Bellingen Shire Council has an ongoing and strong commitment to supporting our Shire in the area of weed management and is currently working with landholders to control Columbian Waxweed and other highly invasive species such as Tropical Soda Apple and White Blackberry.

In the last 3-5 years a large proportion of Bellingen Shire has been infested with a highly invasive emerging weed, known as Colombian Waxweed (Cuphea carthagenensis). This small woody shrub no more than 50cm high has been dubbed by some as ‘fireweed’s evil cousin’ radically invading productive pastures, and rapidly producing thousands of viable seeds profoundly altering the integrity of the area it invades, resulting in limiting stocking rates and out competing desirable species.

Mayor Dominic King says “Our productive lands are extremely desirable and the envy of many in the state.  Under the Biosecurity Act 2015 all landholders have a General Biosecurity Duty (GBD) to prevent, eliminate or minimise the biosecurity risk, this goes for all weed species”.
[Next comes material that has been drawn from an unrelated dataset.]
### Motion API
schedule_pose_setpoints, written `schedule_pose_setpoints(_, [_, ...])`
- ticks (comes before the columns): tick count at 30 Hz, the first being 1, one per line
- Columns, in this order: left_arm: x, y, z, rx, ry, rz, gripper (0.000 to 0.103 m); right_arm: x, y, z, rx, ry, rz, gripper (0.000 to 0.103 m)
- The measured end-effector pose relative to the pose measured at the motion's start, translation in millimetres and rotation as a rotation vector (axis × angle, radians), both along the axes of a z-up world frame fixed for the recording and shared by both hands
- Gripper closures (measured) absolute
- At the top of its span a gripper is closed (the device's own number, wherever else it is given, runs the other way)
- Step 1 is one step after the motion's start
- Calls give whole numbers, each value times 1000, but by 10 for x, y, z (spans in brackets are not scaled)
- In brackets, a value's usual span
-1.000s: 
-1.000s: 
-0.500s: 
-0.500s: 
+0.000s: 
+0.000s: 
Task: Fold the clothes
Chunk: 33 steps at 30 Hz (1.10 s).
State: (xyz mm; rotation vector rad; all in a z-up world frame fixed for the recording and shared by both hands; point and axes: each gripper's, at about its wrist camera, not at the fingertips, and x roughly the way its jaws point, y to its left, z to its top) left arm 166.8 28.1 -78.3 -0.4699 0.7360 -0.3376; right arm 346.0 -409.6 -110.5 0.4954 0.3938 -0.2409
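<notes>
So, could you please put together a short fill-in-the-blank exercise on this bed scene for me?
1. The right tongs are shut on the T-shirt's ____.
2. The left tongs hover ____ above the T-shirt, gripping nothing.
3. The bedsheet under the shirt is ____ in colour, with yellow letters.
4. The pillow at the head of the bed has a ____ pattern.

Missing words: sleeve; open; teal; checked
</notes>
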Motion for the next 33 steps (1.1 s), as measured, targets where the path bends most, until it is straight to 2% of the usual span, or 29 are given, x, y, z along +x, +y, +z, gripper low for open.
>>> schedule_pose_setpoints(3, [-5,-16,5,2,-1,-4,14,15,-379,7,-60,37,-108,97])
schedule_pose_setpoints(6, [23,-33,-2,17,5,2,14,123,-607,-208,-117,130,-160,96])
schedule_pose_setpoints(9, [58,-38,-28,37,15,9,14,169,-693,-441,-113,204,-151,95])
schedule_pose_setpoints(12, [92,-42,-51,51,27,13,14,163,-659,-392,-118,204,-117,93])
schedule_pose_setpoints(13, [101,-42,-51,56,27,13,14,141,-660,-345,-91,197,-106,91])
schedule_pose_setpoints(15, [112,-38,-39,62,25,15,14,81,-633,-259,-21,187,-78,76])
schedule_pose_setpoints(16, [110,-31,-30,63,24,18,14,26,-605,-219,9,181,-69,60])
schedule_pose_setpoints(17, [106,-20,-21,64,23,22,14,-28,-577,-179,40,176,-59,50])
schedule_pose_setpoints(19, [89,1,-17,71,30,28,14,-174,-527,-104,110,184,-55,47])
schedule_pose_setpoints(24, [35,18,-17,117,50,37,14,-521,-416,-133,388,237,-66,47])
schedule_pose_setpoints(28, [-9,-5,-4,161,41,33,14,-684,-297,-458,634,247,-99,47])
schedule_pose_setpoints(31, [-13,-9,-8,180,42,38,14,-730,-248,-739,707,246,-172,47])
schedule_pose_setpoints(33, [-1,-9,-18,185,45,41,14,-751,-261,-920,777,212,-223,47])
Right now Columbian Waxweed is in full flower showing small purple-pink star shaped flowers. After having a favourable summer it is just about due to produce many hard small black seeds that will be spread by floods, machinery, ducks and at this time most importantly by bailing infested paddocks and moving the weed further around, the latter believed to be a major cause of the weeds spread.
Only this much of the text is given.